Pourtant, la situation du fondateur du MoDem est très différente de celle de Marine Le Pen, et à plusieurs égards. Première différence de taille, François Bayrou n’était pas eurodéputé au moment des faits, à l’inverse de la députée du Pas-de-Calais. Un détail qui a son importance, puisque plusieurs ex-eurodéputés MoDem ont été condamnés. Élu au Parlement européen et ancien vice-président du parti centriste, Jean-Luc Bennahmias a ainsi été reconnu coupable de détournement de fonds publics et condamné à 12 mois de prison avec sursis, 30 000 euros d’amende et deux ans d’inéligibilité avec sursis.

Au mois de septembre 2023, Marine Le Pen a remboursé la somme de 330 000 euros au Parlement européen pour éviter une saisie forcée, puisque les services de l’institution avaient enclenché l’article 100 du règlement financier, contraignant l’ex-eurodéputée à régler la somme réclamée. Si l’avocat de la triple candidate à la présidentielle a fait savoir à Mediapart que ce règlement « ne constitue en aucune façon une reconnaissance explicite ou implicite des prétentions du Parlement européen », aucune procédure du genre n’avait été déclenchée à l’encontre de François Bayrou. Autre donnée à prendre en compte, le montant du préjudice : 350 000 euros pour le MoDem contre plus de six millions pour le RN, dont les ramifications révélées notamment par Mediapart semblent bien plus denses que ce qui a été reproché au MoDem. Ce qui, hypothétiquement, engage Marine Le Pen à deux titres : en tant qu’ancienne eurodéputée et au titre de présidente de parti.

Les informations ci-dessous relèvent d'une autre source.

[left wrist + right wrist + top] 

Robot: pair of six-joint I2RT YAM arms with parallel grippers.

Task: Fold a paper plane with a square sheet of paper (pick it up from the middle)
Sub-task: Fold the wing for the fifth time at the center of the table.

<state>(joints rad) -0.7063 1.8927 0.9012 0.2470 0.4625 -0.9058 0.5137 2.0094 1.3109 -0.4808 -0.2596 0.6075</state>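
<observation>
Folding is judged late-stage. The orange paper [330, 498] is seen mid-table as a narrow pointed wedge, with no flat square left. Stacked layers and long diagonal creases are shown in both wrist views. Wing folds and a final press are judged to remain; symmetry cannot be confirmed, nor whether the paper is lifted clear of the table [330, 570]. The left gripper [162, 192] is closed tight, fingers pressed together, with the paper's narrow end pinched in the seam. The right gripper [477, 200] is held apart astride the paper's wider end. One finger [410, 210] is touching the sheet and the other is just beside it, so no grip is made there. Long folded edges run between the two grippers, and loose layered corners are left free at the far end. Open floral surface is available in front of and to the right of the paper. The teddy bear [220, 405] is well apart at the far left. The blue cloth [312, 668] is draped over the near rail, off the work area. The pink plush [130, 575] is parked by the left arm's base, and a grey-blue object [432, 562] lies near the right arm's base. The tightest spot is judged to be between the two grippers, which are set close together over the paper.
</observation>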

Le « doute » bénéficie à Bayrou, mais pour Le Pen ?

Car, relaxé « au bénéfice du doute », François Bayrou a toujours indiqué qu’il n’avait, en tant que président de parti, jamais eu à se pencher sur le travail, effectif ou supposé, des assistants parlementaires de ses élus. Le tribunal a effectivement reconnu qu’aucune preuve ne permettait d’établir qu’il avait été mis au courant de ce système. Or, le contenu de plusieurs mails révélés dans la presse à la suite des perquisitions menées en 2016 et 2017 par l’Office européen de lutte antifraude (OLAF) montre que l’ex-présidente FN a bien été informée de la situation de collaborateurs rémunérés par le Parlement européen mais travaillant pour le siège du parti.

Parmi ces messages, cet avertissement envoyé en 2014 par l’eurodéputé FN Jean-Luc Schaffhauser à Wallerand de Saint-Just, alors trésorier du parti : « Ce que Marine nous demande équivaut qu’on signe pour des emplois fictifs… Et c’est le député qui est responsable pénalement ». Preuve que les deux situations sont bien différentes, la défense du RN envisage déjà le scénario d’une condamnation. Au point que, selon Le Monde, le parti d’extrême droite a déjà planifié des recours, anticipant une décision en appel qui interviendrait fin 2026, en pleine précampagne pour l’Élysée. Quant à une décision en cassation (ultime recours avant une condamnation définitive), pas avant 2028. Après l’élection présidentielle.